24 Juil 2018

Deafheaven – Ordinary Corrupt Human Love (2018)

Album : Ordinary Corrupt Human Love

Style musical : post black metal

Compagnie : Anti Records

NOTE: 7/10

Le groupe originaire de San Francisco, Deafheaven, est de retour avec un nouvel album de 7 titres, intitulé Ordinary Corrupt Human Love, leur 4e en carrière.

Le titre de ce nouvel opus est inspiré du roman The End Of The Affair (1951) de l’auteur britannique Graham Greene, qui met en scène un triangle amoureux. Le magazine Rolling Stone décrit leur style comme un « mélange de black métal, de shoegaze et de post-rock qui cherche à repousser les limites » et d’autres sources, comme du « post-black métal ». Bien que ce soit deux excellentes descriptions, pour ma part – pour cet album du moins –, j’y ai vu des similarités entre le groupe post-rock texan Explosions In The Sky – surtout au niveau de l’instrumentation – et le groupe black métal norvégien Mayhem – pour ce qui est du style vocal.

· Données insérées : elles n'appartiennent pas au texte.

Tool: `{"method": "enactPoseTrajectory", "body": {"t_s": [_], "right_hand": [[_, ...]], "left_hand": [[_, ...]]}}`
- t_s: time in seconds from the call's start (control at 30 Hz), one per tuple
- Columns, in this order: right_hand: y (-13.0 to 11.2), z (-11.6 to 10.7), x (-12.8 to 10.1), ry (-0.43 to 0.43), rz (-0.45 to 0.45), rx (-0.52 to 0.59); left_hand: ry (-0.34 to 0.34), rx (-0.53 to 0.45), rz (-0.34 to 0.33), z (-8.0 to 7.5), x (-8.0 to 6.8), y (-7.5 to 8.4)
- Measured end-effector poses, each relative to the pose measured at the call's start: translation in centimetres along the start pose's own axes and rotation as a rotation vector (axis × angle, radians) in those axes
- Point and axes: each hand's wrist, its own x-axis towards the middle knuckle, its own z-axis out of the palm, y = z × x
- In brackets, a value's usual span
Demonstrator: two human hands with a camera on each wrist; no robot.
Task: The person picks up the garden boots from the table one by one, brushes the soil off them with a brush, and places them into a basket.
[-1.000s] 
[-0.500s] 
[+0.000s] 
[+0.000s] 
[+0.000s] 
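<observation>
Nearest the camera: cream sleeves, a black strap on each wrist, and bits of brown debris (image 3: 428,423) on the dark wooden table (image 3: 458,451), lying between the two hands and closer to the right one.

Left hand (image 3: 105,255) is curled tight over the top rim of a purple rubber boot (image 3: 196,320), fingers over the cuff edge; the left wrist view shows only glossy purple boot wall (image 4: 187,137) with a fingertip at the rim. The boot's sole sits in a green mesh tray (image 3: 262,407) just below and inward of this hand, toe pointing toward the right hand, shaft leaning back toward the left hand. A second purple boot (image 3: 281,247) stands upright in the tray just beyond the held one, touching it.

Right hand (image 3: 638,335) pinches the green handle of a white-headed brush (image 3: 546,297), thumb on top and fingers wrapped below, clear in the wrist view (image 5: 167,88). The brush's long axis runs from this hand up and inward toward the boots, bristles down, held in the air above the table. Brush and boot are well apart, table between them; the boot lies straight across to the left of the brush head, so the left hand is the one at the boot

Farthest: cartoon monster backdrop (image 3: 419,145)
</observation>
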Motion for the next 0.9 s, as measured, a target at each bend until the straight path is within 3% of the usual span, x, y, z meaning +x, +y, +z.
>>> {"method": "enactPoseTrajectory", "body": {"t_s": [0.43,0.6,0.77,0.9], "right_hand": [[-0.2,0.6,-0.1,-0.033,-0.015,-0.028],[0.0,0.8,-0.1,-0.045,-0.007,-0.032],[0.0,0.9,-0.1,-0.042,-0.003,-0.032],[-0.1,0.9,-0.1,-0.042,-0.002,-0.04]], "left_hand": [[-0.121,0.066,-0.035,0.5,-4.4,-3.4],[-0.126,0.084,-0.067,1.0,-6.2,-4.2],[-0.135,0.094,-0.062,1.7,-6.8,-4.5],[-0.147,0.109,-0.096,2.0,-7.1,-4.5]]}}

Chose certaine, Deafheaven est un groupe qui n’a pas froid aux yeux. L’idée de marier l’esthétique post-rock avec celle du black métal est pour le moins risquée, voir suicidaire. Pourtant, à l’écoute de l’album Sunbather, sorti en 2013, le résultat de cet assemblage atypique nous a paru consommé et tout à fait limpide, si bien que Sunbather fut amplement célébré tant par la critique que les fans. Par contre, avec ce dernier opus, Ordinary Corrupt Human Love, le résultat est moins saisissant et le mariage entre colère et espoir, moins réussi. En fait, à mon avis, cet album souffre en majeure partie de la maladie des clichés post-rock. Les passages plus atmosphériques ressemblent énormément à d’autres déjà entendus chez d’autres groupes : mêmes sons de guitares, mêmes rythmes de batterie et subtils changements de tempo. Il serait peut-être temps de passer à autre chose ou, au moins, de tenter de renouveler la recette. On dirait que les membres de Deafheaven se sont pris les pieds dans leurs influences. À un point tel, qu’en définitive, ils perdent un peu de leur identité propre et c’est dommage.

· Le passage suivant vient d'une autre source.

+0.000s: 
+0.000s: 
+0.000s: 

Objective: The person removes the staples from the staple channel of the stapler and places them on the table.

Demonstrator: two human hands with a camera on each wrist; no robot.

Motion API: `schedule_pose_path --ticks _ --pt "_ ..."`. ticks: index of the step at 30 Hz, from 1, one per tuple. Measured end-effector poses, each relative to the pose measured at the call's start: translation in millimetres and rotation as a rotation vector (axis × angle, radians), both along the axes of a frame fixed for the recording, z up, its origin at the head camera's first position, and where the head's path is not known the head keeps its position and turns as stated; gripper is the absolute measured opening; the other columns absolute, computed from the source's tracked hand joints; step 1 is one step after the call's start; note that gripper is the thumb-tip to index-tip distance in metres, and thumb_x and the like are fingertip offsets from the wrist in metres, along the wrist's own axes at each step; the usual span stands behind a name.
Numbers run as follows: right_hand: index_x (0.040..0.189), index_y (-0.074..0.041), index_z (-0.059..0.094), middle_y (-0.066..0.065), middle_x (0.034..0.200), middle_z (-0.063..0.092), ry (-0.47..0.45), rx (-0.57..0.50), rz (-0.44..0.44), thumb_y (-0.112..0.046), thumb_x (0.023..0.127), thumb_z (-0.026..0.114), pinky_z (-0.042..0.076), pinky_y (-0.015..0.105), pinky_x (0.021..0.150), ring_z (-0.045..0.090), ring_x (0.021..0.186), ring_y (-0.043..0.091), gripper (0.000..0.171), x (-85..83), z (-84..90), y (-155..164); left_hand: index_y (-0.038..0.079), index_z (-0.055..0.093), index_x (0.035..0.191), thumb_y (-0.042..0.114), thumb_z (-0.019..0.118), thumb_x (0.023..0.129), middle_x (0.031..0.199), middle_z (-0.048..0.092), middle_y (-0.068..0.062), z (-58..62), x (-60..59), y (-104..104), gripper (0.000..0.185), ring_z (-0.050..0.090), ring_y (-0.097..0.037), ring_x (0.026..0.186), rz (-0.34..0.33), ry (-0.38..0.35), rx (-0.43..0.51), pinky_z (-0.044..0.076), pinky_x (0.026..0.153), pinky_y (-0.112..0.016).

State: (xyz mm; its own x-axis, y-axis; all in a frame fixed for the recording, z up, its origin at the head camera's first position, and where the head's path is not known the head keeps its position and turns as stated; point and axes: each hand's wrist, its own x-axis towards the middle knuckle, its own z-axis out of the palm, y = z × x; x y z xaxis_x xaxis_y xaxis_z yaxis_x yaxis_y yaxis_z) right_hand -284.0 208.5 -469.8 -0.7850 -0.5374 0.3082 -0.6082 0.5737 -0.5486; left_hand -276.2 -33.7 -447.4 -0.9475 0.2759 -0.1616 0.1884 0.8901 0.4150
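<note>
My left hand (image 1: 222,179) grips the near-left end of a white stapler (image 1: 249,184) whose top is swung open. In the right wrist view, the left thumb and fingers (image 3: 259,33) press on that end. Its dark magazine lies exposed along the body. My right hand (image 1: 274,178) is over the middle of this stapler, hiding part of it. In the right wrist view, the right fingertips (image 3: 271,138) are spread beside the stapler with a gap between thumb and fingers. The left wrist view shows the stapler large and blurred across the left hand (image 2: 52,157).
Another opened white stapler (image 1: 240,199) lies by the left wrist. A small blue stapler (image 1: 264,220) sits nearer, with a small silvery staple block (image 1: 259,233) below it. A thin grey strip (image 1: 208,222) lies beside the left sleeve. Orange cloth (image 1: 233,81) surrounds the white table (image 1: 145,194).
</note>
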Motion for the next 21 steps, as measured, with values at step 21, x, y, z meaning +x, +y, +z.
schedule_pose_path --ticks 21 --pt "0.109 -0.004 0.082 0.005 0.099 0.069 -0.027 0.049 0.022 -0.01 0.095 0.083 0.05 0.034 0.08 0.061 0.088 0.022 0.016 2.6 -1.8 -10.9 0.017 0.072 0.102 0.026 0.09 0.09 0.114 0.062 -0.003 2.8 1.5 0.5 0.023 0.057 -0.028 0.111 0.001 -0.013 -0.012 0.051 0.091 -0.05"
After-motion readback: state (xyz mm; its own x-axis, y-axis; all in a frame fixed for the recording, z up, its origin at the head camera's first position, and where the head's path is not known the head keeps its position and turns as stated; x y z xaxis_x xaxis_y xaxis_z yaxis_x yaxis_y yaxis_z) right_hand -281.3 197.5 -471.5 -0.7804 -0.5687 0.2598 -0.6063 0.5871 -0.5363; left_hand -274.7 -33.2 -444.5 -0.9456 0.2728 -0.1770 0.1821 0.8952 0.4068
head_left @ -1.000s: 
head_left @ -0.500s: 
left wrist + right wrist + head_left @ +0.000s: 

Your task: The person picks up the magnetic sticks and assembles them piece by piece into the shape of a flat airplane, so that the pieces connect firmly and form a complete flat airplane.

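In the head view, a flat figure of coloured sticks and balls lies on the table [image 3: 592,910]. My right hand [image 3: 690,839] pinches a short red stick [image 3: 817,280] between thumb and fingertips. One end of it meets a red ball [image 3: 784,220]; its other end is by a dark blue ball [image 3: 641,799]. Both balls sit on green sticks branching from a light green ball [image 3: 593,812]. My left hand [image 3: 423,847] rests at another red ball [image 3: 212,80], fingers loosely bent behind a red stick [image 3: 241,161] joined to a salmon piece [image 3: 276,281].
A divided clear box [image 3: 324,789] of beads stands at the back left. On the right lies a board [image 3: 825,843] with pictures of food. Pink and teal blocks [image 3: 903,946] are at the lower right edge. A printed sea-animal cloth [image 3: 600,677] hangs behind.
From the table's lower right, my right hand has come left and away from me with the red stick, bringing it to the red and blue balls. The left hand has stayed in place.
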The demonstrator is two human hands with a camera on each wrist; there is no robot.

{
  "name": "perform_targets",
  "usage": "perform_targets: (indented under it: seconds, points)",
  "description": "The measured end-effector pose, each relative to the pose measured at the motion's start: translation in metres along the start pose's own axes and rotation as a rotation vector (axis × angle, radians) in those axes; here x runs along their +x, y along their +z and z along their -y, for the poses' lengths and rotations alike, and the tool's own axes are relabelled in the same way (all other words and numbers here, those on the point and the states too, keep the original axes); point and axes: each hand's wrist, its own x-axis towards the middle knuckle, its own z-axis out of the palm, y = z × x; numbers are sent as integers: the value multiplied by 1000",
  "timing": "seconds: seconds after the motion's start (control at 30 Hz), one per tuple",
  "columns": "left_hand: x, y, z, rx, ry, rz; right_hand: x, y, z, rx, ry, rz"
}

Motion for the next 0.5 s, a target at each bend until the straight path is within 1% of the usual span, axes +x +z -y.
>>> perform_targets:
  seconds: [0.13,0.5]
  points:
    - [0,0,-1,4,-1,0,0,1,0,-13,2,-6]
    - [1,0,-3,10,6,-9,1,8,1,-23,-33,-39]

Personnellement, je pense que tout le génie de Deafheaven, se situe dans leur approche conceptuelle du mélange des genres. C’est-à-dire, qu’au lieu de nous proposer deux styles en alternance ou de passer d’un passage lourd à un passage doux, en utilisant les dynamiques par exemple – ce qui aurait été la marche à suivre pour la plupart des groupes –, eux décident de les superposer un sur l’autre, ce qui donne souvent au final une musique souvent douce et apaisante, sans être sirupeuse, alignée sur des parties vocales sombres, rauques et agressives. Génial! Malheureusement, sur Ordinary Corrupt Human Love, cette caractéristique unique est moins mise de l’avant et l’album verse davantage du côté d’un sentimentalisme pesant et sans cesse surligné.

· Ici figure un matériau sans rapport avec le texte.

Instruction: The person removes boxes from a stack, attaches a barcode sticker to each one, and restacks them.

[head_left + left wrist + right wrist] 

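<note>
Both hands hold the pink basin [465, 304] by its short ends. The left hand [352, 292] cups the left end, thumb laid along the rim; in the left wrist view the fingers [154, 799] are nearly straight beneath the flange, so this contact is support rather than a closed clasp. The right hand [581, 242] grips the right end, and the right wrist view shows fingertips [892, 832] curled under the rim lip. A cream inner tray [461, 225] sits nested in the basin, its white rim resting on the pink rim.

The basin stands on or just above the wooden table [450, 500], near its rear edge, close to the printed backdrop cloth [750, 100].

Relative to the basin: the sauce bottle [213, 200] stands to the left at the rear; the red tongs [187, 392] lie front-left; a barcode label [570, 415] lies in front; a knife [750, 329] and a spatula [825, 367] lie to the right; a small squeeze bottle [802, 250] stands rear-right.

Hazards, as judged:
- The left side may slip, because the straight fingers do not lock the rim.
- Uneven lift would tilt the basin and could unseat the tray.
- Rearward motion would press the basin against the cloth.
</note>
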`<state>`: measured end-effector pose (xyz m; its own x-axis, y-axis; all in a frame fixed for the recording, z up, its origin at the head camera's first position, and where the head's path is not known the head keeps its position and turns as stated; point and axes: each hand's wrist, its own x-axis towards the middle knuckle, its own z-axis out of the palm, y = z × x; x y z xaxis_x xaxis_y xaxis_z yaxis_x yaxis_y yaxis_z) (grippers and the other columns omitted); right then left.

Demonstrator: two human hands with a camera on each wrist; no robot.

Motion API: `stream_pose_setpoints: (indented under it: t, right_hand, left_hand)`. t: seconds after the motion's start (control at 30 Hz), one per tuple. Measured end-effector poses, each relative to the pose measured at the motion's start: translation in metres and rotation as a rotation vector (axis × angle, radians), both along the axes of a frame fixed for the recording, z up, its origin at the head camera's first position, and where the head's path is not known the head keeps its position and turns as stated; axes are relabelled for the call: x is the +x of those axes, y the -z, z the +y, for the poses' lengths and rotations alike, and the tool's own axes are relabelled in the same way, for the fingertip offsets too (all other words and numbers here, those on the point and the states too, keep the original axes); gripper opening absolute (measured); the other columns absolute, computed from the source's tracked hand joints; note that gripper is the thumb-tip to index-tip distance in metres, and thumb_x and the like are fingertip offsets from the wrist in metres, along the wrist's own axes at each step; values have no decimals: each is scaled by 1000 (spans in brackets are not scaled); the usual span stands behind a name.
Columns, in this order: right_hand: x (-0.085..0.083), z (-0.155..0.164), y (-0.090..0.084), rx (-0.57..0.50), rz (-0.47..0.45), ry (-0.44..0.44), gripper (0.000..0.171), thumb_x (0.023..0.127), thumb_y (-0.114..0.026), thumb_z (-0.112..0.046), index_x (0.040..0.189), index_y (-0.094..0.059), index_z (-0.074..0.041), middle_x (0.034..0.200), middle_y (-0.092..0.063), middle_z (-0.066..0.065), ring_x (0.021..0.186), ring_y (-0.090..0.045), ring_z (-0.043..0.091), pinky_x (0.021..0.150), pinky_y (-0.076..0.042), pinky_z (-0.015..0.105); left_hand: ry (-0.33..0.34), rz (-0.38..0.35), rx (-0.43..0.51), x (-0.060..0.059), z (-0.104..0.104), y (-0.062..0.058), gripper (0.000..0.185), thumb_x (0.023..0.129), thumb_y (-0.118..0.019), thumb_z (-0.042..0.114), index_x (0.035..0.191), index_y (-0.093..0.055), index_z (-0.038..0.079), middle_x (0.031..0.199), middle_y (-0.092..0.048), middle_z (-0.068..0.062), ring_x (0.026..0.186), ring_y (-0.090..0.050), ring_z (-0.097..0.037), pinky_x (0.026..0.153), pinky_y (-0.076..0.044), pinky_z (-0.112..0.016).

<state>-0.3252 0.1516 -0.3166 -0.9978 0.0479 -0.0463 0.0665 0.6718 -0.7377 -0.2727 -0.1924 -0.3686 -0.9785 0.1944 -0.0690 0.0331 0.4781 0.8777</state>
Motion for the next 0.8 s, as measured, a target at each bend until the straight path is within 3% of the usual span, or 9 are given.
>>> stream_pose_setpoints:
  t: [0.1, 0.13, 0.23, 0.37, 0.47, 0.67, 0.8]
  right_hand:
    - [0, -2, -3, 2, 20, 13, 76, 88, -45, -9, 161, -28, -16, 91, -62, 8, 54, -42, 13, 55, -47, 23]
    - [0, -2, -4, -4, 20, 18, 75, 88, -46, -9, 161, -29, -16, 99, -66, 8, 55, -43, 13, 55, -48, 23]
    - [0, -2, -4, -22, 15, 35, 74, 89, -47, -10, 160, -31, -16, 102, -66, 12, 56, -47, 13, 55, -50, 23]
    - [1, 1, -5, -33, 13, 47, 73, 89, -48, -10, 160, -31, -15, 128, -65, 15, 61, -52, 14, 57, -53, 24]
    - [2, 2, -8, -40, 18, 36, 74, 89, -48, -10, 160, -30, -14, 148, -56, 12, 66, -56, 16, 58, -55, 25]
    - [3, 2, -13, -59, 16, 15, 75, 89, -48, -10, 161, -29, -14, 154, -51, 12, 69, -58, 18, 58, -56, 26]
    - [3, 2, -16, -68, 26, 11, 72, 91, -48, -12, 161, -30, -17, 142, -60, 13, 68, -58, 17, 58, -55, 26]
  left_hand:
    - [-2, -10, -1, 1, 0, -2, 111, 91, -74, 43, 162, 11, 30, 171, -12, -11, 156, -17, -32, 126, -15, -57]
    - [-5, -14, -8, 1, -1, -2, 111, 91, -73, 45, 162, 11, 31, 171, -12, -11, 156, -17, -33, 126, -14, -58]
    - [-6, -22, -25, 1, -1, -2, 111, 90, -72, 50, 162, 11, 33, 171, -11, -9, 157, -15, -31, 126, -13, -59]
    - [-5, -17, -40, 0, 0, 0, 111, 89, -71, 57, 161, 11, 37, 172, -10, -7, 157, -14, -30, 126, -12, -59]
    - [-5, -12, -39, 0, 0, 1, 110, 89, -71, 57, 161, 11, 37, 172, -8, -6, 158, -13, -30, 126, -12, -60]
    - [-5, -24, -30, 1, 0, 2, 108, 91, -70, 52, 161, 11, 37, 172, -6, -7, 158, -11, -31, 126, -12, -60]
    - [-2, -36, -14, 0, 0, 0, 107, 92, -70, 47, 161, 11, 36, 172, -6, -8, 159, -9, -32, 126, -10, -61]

Aucun doute, Ordinary Corrupt Human Love est un album qui s’inscrit dans la lignée de ce que Deafheaven nous a offert dans le passé. Donc pour les fans de la première heure, pas de déception en vue, mais pour ceux et celles qui s’attendaient à ce que le groupe se surpasse, c’est raté. Pour les nouveaux venus, si vous appréciez les mélanges aventureux, les émotions contradictoires, les concepts risqués, donnez une chance à cet album.